It’s the week of Independence.
A young mother, elegantly attired in her PNG meri-blouse, huddles amongst the murmur of other young parents under a tent at the Gerehu Hospital.
With all her attention, she watches the nurse-meri, her eyes trailing every movement of the nurse as she squeezes two drops of a liquid into the pinched mouth of her four year old son.
She exhales in relief knowing that the monster lurking in the dark won’t take her son. At least, not this one.
AS we settle into the days after our 43rd Independence festivities, we will be confronted with the dawning reality that may haunt us more in weeks to come.
No, it’s not APEC 2018. And it’s not the nervous toea-clanking at the bottom of the governments empty purse.
It is something much, much, worse.
It is Poliomyelitis – Polio for short.
18 years after it had been eradicated from PNG, the highly contagious virus has reared its ugly head once again soullessly targeting its favourite demographic – young children – our nations most vulnerable.

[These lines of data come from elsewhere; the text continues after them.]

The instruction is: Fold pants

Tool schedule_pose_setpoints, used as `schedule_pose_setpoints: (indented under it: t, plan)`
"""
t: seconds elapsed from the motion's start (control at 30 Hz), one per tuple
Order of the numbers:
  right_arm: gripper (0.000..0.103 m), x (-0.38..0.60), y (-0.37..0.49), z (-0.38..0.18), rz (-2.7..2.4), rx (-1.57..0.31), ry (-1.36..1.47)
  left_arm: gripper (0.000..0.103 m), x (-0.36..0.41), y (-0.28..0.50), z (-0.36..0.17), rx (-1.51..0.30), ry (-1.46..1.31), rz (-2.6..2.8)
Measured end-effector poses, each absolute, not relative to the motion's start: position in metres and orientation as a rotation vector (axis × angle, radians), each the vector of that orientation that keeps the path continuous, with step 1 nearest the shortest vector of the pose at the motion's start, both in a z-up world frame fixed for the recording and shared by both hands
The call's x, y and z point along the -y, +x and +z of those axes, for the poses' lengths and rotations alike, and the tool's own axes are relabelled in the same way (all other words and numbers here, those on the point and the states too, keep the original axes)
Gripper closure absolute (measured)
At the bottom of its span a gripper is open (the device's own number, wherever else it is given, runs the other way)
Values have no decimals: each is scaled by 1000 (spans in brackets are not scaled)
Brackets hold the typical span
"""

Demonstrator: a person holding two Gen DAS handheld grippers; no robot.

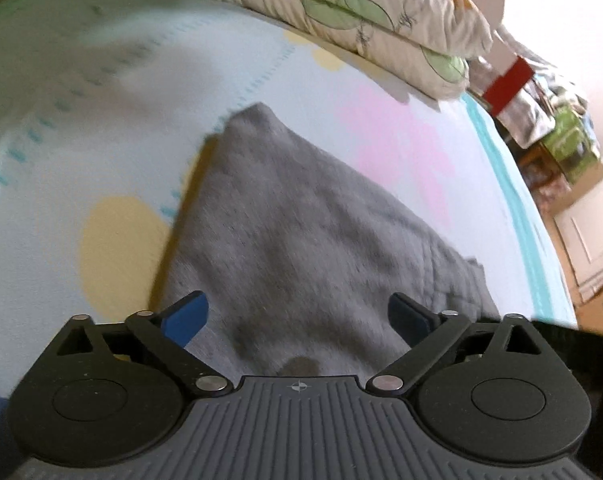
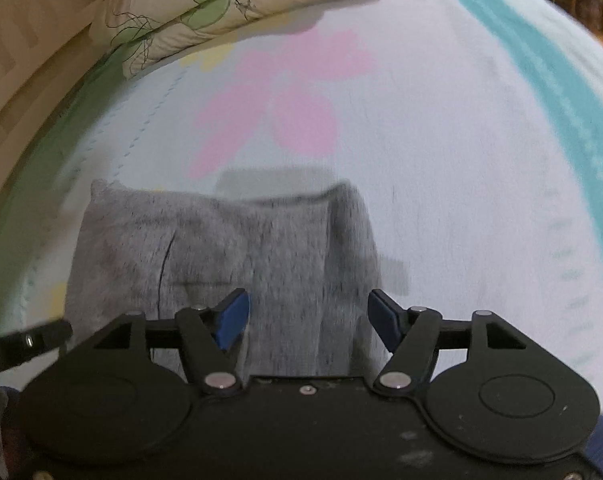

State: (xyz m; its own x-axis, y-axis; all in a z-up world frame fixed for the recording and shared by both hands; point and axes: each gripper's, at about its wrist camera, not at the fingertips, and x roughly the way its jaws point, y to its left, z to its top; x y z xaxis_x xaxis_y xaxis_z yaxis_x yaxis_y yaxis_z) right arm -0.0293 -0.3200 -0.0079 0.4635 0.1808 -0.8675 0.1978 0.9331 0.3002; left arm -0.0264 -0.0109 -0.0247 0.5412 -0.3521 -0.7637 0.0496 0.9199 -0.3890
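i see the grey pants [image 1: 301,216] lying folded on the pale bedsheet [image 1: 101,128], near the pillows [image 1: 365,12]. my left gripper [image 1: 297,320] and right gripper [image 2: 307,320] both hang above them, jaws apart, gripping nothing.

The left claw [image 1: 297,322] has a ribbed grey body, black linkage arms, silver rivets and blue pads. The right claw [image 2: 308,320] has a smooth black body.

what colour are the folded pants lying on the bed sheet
Heathered grey knit pants, clearest in the right wrist view.
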Motion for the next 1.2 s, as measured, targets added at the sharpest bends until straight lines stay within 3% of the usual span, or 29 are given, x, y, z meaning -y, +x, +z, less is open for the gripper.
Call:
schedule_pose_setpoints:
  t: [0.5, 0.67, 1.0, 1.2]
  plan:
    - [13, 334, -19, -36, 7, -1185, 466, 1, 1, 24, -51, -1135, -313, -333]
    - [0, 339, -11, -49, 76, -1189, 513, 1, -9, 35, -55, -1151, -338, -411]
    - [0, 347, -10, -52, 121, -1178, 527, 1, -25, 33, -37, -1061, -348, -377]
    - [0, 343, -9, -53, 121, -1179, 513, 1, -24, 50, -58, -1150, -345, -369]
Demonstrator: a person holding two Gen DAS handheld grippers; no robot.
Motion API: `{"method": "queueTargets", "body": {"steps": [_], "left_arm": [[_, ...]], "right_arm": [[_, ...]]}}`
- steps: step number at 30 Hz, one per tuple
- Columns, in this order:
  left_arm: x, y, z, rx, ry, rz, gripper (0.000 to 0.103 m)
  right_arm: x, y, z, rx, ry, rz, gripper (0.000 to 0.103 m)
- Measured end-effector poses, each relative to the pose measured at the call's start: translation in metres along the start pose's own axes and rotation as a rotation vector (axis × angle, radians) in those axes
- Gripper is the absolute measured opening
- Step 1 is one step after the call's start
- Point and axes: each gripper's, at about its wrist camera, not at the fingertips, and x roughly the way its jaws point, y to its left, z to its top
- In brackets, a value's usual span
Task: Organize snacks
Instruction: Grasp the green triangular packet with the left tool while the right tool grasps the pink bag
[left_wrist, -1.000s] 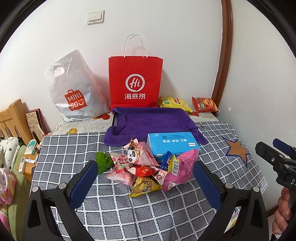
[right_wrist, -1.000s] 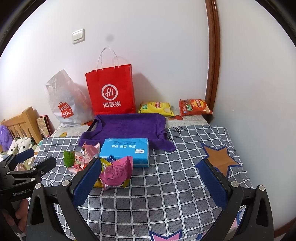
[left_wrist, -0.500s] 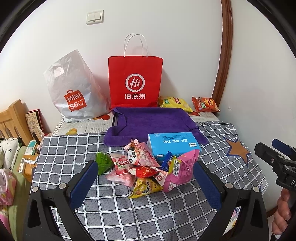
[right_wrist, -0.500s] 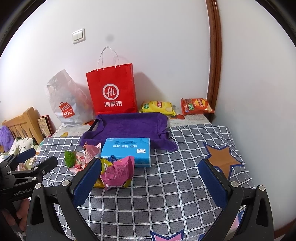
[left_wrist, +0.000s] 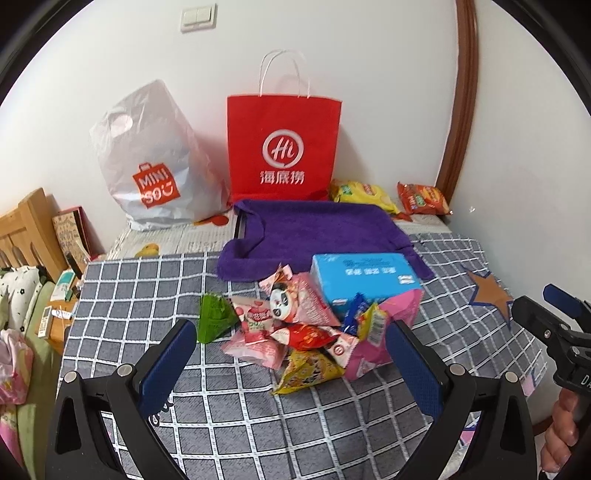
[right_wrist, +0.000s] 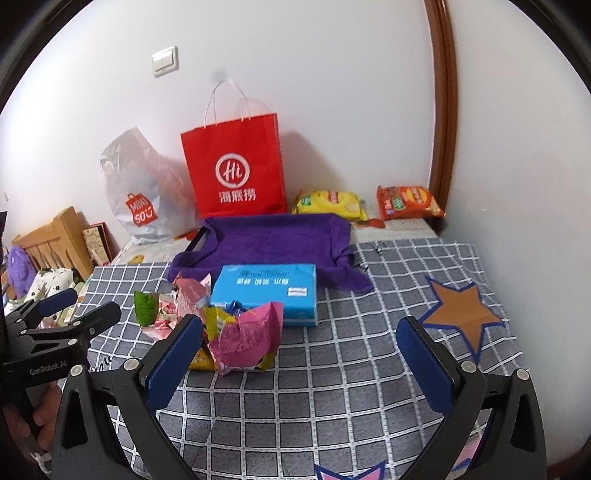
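Pink bag: front right of the snack pile, just ahead of the left tongs, nearest their right finger.
Left tongs: spread wide, nothing held, hovering short of the pile.
Right tongs: equally wide, nothing held; the pile lies ahead and left of them, by their left finger.
Blue box: beyond the pile, touching it, on the towel's front edge.
Red bag: well beyond, upright against the wall.
Risk: packets overlap loosely, so closing on one would likely drag or scatter its neighbours.
Risk: crinkly foil could slip from the pads if pinched at a corner.
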Motion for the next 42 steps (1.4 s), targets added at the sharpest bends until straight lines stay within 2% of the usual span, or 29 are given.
{"method": "queueTargets", "body": {"steps": [3,19,25,28,31,32,34,36,37,42], "left_arm": [[0.014,0.009,-0.002,-0.017,0.028,-0.013,0.101],[0.074,0.068,-0.017,-0.105,0.152,0.035,0.101],[0.086,0.087,-0.022,-0.141,0.163,0.04,0.101],[0.095,0.091,-0.024,-0.142,0.195,0.053,0.101],[0.102,0.092,-0.024,-0.156,0.214,0.03,0.101],[0.104,0.093,-0.024,-0.162,0.221,0.017,0.101],[0.107,0.093,-0.023,-0.17,0.225,0.003,0.101],[0.11,0.092,-0.022,-0.161,0.224,0.015,0.101],[0.113,0.093,-0.022,-0.156,0.223,0.025,0.101],[0.127,0.1,-0.017,-0.167,0.233,0.048,0.101]], "right_arm": [[0.015,0.002,-0.005,0.004,0.029,0.016,0.103],[0.115,0.038,-0.033,-0.036,0.172,0.166,0.103],[0.14,0.055,-0.035,-0.084,0.202,0.146,0.103],[0.154,0.058,-0.038,-0.093,0.23,0.142,0.103],[0.164,0.055,-0.037,-0.069,0.244,0.145,0.102],[0.166,0.054,-0.036,-0.06,0.249,0.153,0.101],[0.167,0.049,-0.036,-0.051,0.256,0.173,0.088],[0.163,0.045,-0.035,-0.052,0.243,0.194,0.085],[0.161,0.045,-0.035,-0.057,0.238,0.191,0.08],[0.151,0.034,-0.035,-0.065,0.236,0.181,0.079]]}}
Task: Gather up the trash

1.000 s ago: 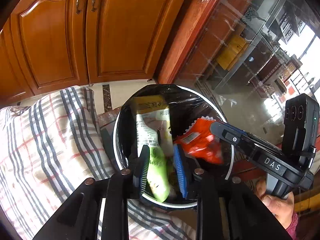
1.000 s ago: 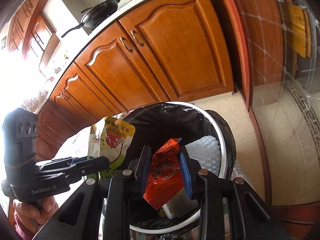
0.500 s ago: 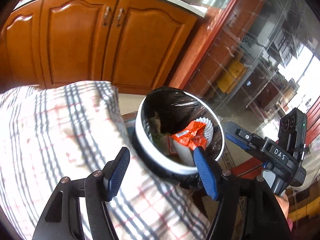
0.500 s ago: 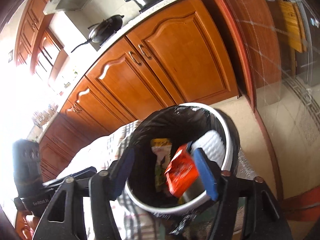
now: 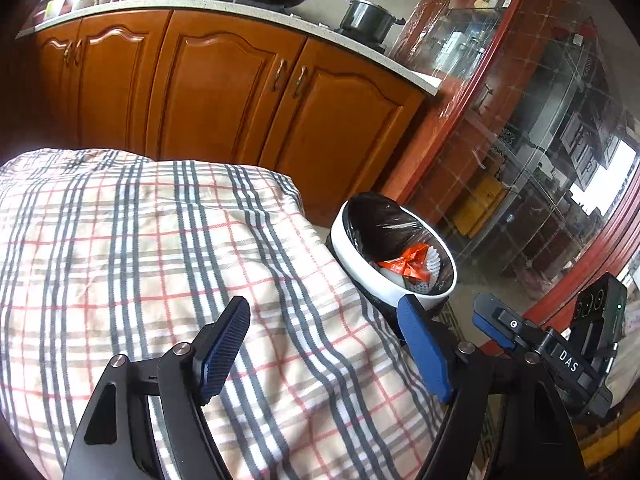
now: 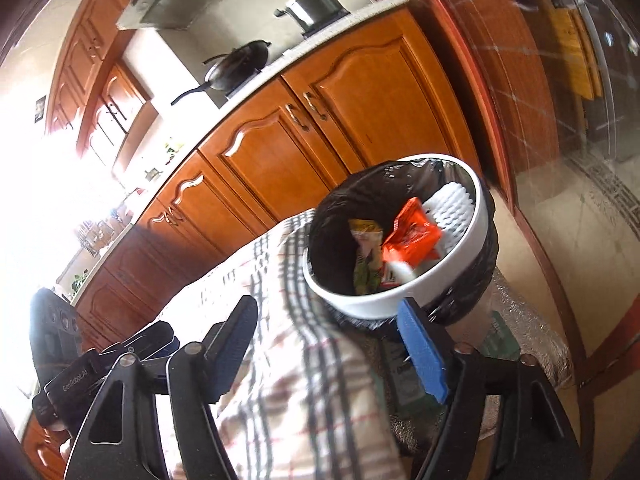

There is speculation that this is a mutated strain of the virus, but whatever form it has returned in, it poses a devastating new reality for our country, sending authorities scrambling to vaccinate the population.
Days after the first case was reported back in mid June, travel warnings were issued for PNG residents travelling abroad, and vice versa. Not helping PM O’Neil’s exasperated calls for Australia to cut some slack for Papua New Guinean travellers heading into Australia.
Indeed, our politically elite and frequent international travellers are feeling the pinch of this as they too need to stand before the vaccination drops to grant them access to freedom.
Maybe this is providing the push for our politicians to rally behind this emergency expenditure item.
One can only speculate.
But the monster is picking its steps closer and closer to our nations urban elite.
– Polio is a vengeful foe, seeking atonement for our ignorance.
A week before our 43rd Independence Celebrations, the nations 12th person was diagnosed in Port Moresby. A sombre note to begin the celebrations on and the first major urban case in PNG.
Somewhere along the line, we got complacent. We forgot about it. We fell asleep on watch. We left the cold-chain to thaw. Now twelve Papua New Guineans are paying the highest price for it.
That’s twelve more Papua New Guineans then were necessary.
When it comes to polio, the rule of thumb is a crushing reality. One confirmed case could indicate several hundreds who may have already contracted the virus. In an urban setting this can quickly escalate as the points of transmission are multiplied.
This is why one reported case was enough to warrant an outbreak alert and send the world scurrying to assist PNG in curbing this problem.
But the problem is more nuanced then we might like to admit too.
Since eradicating the virus from PNG in the late 90s, a whole new generation of Papua New Guineans have grown up not knowing about Polio. We stopped talking about it and that was where we failed as a nation.
…For Generation Y Papua New Guineans, like architect Rita Karaie, 27, there isn’t much awareness about the consequences of the disease. “I don’t even know what the symptoms are,” she says, as she lines up for her turn.
Our nations most productive generation is now in the midst of birthing the next generation of Papua New Guineans, not fully grasping the enemy’s second coming.
The fight back is possible however. We’ve done it before and we can do it again.
Re-kindle the cold-chains and send the vaccines where they are needed. On land, over sea and to every child across the nation.
Those foot soldiers from many years past are now some of our nations most senior Public Health Professionals – Generals at the arms to defend our nation against Polio once again.
The daunting question is whether we have the resolve to make up for 18 years worth of oversight in only several months.